By the turn of the 20th century, the anarchist movement had gained a substantial following in Chile, as anarcho-syndicalists organised a number of trade unions and led a series of strike actions in the country. Anarchist trade unions were established in Santiago and Valparaíso, where they organised bakers, carpenters, dockworkers, printers and shoemakers; they also organised coalminers in the northern regions and in Biobío. Anarchists participated in the 1903 Valparaíso dockworkers' strike and the 1905 Santiago meat riots, which they believed to have failed due to the lack of a general strike to support it.

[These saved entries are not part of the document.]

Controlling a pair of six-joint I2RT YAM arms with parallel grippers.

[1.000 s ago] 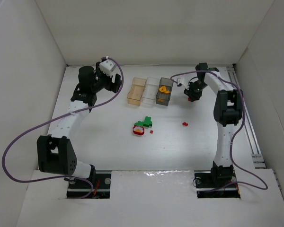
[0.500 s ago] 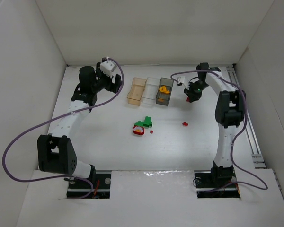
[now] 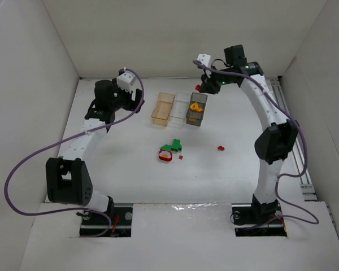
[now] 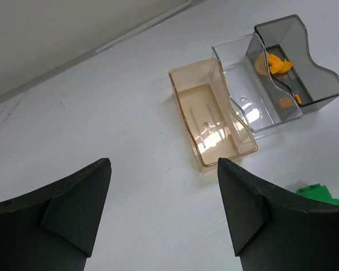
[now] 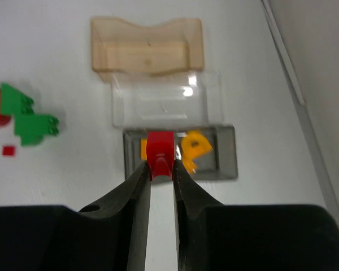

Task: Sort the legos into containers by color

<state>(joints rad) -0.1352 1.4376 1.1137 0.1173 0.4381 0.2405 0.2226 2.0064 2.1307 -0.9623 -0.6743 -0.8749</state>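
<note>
Over the far side of the table in the top view, your right gripper point(image 3: 202, 86) hangs high at about 12 o'clock from the dark grey container point(image 3: 196, 117), pinching a red lego point(image 3: 198, 87). That box ends a close row with the clear container point(image 3: 181, 107) and the amber container point(image 3: 163, 108) toward 9 o'clock, and an orange wedge point(image 3: 195, 105) lies inside it. At 6 o'clock from the row you have a green lego point(image 3: 175, 145) just beside a red ring point(image 3: 166, 154), a tiny red brick point(image 3: 181, 157) near them, and another red brick point(image 3: 221, 148) apart toward 3 o'clock. Your left gripper point(image 3: 137, 101) sits at 9 o'clock from the amber container. From the left wrist, its fingers are spread wide with nothing between them, and the row lies at 1 o'clock. From the right wrist, the fingers are clenched on the red lego above the dark grey container, with the wedge at the lego's 3 o'clock.
</note>
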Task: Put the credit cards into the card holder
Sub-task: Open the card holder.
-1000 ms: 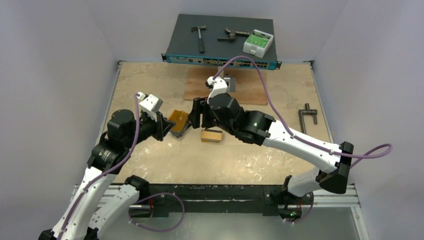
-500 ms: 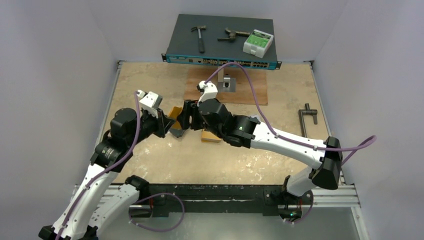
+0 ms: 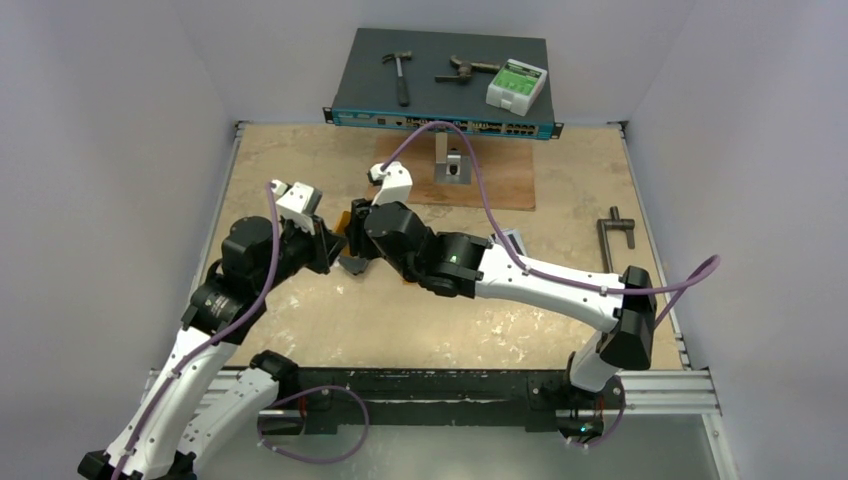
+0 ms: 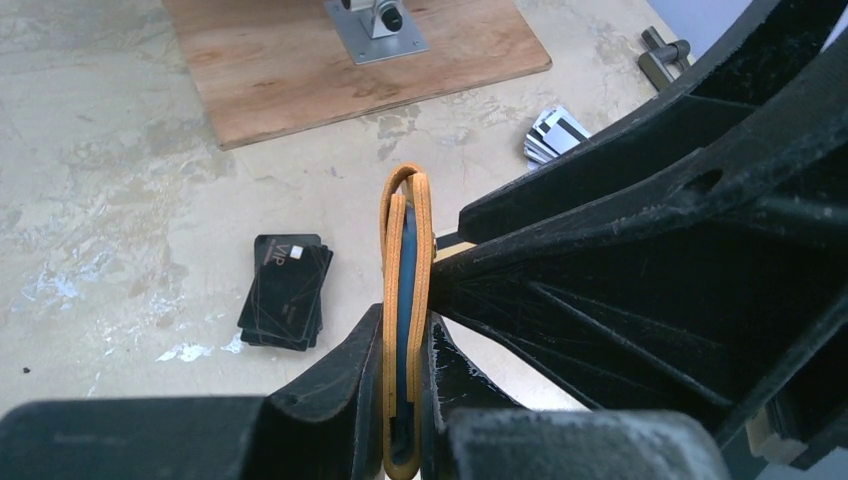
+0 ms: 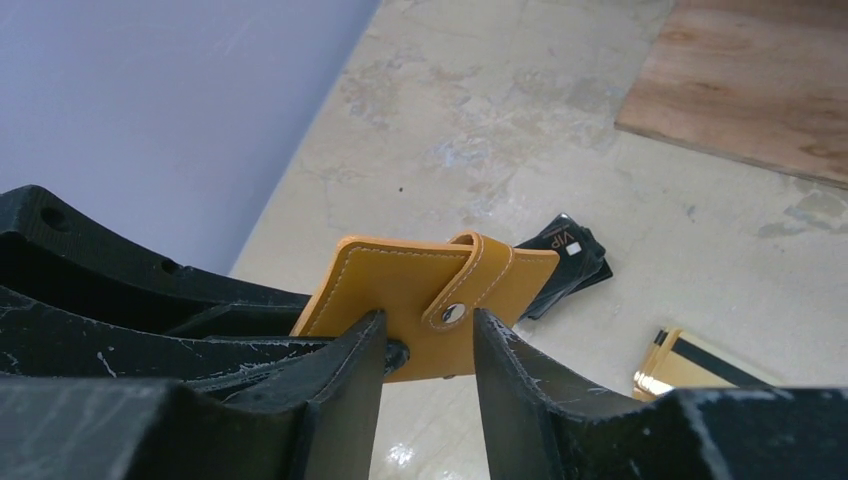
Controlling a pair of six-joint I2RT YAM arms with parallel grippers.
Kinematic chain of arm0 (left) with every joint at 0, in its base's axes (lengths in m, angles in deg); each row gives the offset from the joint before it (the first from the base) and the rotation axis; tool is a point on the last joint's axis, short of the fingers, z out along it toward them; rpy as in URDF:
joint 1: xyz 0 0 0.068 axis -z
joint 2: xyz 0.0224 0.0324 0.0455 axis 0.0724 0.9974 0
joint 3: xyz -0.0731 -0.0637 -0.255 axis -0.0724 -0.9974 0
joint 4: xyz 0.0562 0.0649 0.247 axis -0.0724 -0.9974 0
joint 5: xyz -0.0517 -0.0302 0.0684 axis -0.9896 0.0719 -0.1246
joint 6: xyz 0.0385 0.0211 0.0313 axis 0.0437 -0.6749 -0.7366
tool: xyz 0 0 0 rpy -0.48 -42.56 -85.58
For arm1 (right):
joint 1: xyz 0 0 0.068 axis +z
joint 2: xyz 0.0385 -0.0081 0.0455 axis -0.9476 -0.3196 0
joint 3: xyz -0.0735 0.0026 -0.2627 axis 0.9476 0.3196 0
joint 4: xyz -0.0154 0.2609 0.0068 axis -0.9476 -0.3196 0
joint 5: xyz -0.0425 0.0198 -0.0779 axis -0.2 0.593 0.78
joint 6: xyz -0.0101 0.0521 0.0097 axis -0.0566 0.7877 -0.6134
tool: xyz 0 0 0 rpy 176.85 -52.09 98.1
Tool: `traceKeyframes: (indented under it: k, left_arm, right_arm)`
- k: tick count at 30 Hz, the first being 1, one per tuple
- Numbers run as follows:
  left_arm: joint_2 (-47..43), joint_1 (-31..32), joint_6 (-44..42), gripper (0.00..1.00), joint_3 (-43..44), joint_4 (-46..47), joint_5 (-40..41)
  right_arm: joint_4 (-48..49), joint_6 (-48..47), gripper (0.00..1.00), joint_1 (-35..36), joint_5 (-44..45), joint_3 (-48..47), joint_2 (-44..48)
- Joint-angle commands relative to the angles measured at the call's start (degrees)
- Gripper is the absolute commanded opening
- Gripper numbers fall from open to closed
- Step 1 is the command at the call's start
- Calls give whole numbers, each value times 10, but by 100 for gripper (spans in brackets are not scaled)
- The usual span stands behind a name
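The card holder (image 4: 405, 300) is an orange wallet, folded, with its snap tab fastened, held off the table edge-on in my left gripper (image 4: 404, 318), which is shut on its lower part. My right gripper (image 5: 430, 320) faces the wallet's flat side (image 5: 400, 290); its jaws stand apart on either side of the snap tab and do not touch it. In the top view both grippers meet at the wallet (image 3: 351, 218). A silver-grey stack of credit cards (image 4: 555, 133) lies on the table to the right. A yellow-orange stack (image 5: 690, 365) lies below my right arm.
A stack of black cards (image 4: 287, 290) lies on the table just under the wallet. Behind it is a wooden board (image 3: 500, 185) with a metal bracket (image 3: 452, 165). A network switch (image 3: 440, 90) with tools stands at the back, and a metal clamp (image 3: 617, 232) lies at the right.
My right arm has swung left up to the wallet, and its jaws have narrowed around the snap tab. The left gripper has kept its hold, nearly still.
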Motion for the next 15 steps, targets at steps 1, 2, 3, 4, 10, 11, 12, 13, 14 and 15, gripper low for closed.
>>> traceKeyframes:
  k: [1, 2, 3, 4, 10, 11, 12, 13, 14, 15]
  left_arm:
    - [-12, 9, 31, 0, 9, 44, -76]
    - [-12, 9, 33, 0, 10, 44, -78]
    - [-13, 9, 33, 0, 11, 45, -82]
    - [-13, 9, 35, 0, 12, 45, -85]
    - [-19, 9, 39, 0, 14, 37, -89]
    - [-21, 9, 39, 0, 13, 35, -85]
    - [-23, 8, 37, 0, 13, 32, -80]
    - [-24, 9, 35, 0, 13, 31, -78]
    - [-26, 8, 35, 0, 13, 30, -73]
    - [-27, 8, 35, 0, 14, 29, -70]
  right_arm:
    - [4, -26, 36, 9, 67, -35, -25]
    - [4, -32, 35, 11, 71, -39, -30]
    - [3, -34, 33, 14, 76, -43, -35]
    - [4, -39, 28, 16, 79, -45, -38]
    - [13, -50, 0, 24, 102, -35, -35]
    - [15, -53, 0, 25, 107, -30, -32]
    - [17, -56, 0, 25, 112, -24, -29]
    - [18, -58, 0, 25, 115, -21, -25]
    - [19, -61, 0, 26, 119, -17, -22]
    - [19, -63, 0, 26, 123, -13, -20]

In 1906, anarchist trade unions unified into the Workers' Federation of Chile (Federación de Trabajadores de Chile; FTCH), which became the main force in the country's labor movement. The following year, during an anarchist-led strike of 30,000 nitrate workers, the Chilean Army killed 4,000 people in the repression of the strike. In response, the anarchist Antonio Ramón attempted to assassinate Roberto Silva Renard, the military commander responsible for the massacre. The FTCH was subsequently reorganised into the Federation of Chilean Workers (Federacion de Obreros de Chile; FOCH), which gained a substantial influence in the Chilean labor movement, although it failed to grow into a truly nationwide organization. Anarchists grew increasingly critical of the FOCh after it came under the control of the Communist Party of Chile (CPC) and affiliated with the Red International of Labour Unions (RILU), which they argued to have caused division within the labor movement.

==Establishment==
During the 1910s, dockworkers and sailors based in the port of Valparaíso began forming their own trade unions and organising strike actions, demanding the eight-hour day, a limit on overtime and a reduction in the cargo weight limit from 105 to 92 kilograms. During this period, dockworkers and sailors also made contact with other maritime workers from across the Pacific, with contacts extending as far north as San Francisco. As Chilean maritime workers increasingly gravitated towards anarcho-syndicalism, in 1917, the Industrial Workers of the World (IWW) established itself in the port of Valparaíso. The IWW soon organised a series of strike actions against the rising cost of living and food shortages in Chile. Following mobilizations by the National Food Workers' Assembly (AOAN) in 1918, stevedores affiliated with the IWW refused to load foodstuffs onto ships for export. Following the negotiated end to the strike in September 1919, the AOAN lost a substantial number of its more militant members, many of whom joined the IWW.

Over the following year, the IWW gained a significant influence among Chilean dockworkers and sailors. Its industrial union of Maritime Transport Workers (MTW) came to dominate the port of Valparaíso, and was also particularly strong in the ports of Iquique and Antofagasta. Although its largest base was among maritime workers in port cities, the IWW also established industrial unions in the capital of Santiago; they organised construction workers, shoemakers, bakers, printers, munition workers, and workers of various other trades. The Santiago construction workers' union became the second largest industrial union in Chile, after the Valparaíso maritime workers' union. Although some unions were skeptical of the IWW's more centralised organisational structure and preferred to maintain their autonomy, they still considered the IWW to be a "natural ally". The IWW received a considerable amount of support from schoolteachers' and students' unions.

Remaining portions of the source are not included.